University Of Texas At Austin, Austin TX

Investigators

Abstract

Design of equipment for high-temperature thermal processes is very complex when multiple modes of heat transfer (radiation, convection and/or conduction) are present. When the modes are present and coupled, the equations describing energy transfer are very nonlinear, and may be integro-differential in form. Very sophisticated programs have been developed to model such systems. These programs are expensive to run and require large memory and storage capacity . They are based on forward design; that is, the geometry and boundary conditions are specified, and the resulting temperatures and rates of heat transfer are computed. If these are unsatisfactory, then the geometry or other conditions are altered, and the program is rerun. This process is repeated until the desired outcome is reached and the design is then fixed. An inverse design method specifies the desired outcome, and directly finds the conditions necessary to achieve this outcome without iteration.
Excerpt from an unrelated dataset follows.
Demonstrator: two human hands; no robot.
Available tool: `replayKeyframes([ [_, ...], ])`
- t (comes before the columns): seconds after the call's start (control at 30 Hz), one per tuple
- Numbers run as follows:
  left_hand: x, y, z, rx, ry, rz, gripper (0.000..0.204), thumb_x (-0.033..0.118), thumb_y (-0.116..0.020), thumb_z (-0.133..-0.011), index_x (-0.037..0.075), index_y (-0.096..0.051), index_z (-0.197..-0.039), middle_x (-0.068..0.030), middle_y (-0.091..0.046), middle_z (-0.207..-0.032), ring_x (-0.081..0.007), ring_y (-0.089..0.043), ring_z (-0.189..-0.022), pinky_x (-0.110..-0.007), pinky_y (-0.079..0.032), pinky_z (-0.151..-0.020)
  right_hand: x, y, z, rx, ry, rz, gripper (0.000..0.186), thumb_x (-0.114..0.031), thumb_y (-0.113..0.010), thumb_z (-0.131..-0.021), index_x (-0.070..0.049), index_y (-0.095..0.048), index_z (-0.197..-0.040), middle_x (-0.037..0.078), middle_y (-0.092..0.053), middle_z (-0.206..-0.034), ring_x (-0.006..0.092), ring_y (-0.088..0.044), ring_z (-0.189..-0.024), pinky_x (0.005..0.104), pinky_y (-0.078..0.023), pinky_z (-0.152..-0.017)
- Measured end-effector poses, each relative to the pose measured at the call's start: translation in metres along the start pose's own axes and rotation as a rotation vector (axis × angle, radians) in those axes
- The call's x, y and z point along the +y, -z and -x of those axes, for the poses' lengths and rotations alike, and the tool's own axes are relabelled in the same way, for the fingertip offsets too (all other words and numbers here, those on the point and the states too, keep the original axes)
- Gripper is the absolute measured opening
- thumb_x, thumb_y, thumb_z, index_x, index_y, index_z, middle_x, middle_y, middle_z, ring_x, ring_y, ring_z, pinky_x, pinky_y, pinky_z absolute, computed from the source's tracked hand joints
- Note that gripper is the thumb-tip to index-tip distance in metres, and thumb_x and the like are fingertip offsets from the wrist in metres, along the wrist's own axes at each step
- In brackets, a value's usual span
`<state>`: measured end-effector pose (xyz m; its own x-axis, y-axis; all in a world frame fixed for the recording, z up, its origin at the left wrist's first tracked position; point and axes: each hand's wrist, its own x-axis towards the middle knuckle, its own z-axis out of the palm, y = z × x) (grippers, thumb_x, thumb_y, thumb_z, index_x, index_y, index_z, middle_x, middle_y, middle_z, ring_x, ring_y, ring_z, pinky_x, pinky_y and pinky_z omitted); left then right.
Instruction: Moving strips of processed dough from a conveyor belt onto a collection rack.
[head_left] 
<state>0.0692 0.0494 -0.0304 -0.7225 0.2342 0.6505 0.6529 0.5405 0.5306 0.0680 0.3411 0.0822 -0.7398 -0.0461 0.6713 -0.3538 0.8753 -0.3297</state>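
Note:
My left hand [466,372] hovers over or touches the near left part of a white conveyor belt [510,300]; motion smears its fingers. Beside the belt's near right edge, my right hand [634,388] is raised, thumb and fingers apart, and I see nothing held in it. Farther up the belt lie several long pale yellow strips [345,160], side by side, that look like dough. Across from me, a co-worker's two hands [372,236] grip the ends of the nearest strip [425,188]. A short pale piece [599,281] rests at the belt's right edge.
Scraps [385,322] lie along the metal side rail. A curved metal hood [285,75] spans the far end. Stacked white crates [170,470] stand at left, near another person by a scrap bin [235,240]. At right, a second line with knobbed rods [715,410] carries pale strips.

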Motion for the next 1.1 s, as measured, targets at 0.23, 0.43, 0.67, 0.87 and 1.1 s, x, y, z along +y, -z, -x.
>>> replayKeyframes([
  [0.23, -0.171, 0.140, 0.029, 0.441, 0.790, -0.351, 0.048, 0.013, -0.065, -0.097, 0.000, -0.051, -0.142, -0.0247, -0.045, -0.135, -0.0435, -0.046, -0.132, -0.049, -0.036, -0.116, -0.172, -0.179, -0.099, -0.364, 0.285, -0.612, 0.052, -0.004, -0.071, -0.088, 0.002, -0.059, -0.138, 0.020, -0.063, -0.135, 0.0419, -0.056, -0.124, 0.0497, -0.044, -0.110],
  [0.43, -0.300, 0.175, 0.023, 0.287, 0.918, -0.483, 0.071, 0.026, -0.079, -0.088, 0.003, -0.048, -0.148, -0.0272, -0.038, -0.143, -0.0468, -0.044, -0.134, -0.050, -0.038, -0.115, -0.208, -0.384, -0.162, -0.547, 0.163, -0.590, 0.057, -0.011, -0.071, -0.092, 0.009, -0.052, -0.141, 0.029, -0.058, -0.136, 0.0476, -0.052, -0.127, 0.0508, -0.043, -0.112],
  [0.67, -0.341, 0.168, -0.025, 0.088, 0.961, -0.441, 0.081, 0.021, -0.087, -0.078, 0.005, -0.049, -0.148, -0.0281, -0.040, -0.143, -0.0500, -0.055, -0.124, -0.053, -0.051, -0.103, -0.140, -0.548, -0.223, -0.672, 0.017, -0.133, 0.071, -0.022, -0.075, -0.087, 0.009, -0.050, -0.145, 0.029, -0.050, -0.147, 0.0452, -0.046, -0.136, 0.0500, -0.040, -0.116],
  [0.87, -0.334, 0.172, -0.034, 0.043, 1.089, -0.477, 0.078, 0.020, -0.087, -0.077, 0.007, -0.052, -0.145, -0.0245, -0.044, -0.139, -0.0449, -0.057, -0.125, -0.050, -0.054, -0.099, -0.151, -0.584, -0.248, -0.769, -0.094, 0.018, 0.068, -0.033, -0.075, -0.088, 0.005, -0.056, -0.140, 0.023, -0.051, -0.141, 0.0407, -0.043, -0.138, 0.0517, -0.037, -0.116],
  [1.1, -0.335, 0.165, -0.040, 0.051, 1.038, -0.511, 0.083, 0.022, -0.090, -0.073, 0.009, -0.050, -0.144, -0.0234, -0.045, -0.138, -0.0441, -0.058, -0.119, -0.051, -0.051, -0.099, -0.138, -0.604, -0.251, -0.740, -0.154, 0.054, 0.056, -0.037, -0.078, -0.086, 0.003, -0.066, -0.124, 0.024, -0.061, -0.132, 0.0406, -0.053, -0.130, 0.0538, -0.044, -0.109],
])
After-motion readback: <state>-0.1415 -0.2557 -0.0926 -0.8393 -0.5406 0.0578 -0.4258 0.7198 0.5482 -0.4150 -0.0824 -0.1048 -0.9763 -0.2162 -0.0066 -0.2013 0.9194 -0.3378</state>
However, the mathematics of inverse techniques is less developed than is the case for forward problems, because the equations describing inverse design are ill-behaved (near-singular). Based on successful methods we have previously applied to inverse design of radiating systems, we propose to extend inverse design techniques to the much more complex case of multimode heat transfer with significant radiative transfer including combustion sources, where the mathematics becomes not only inverse, but non-linear. The results, if successful, will lead to much more efficient practical design of high-temperature equipment such as turbine engines and industrial/utility furnaces and boilers.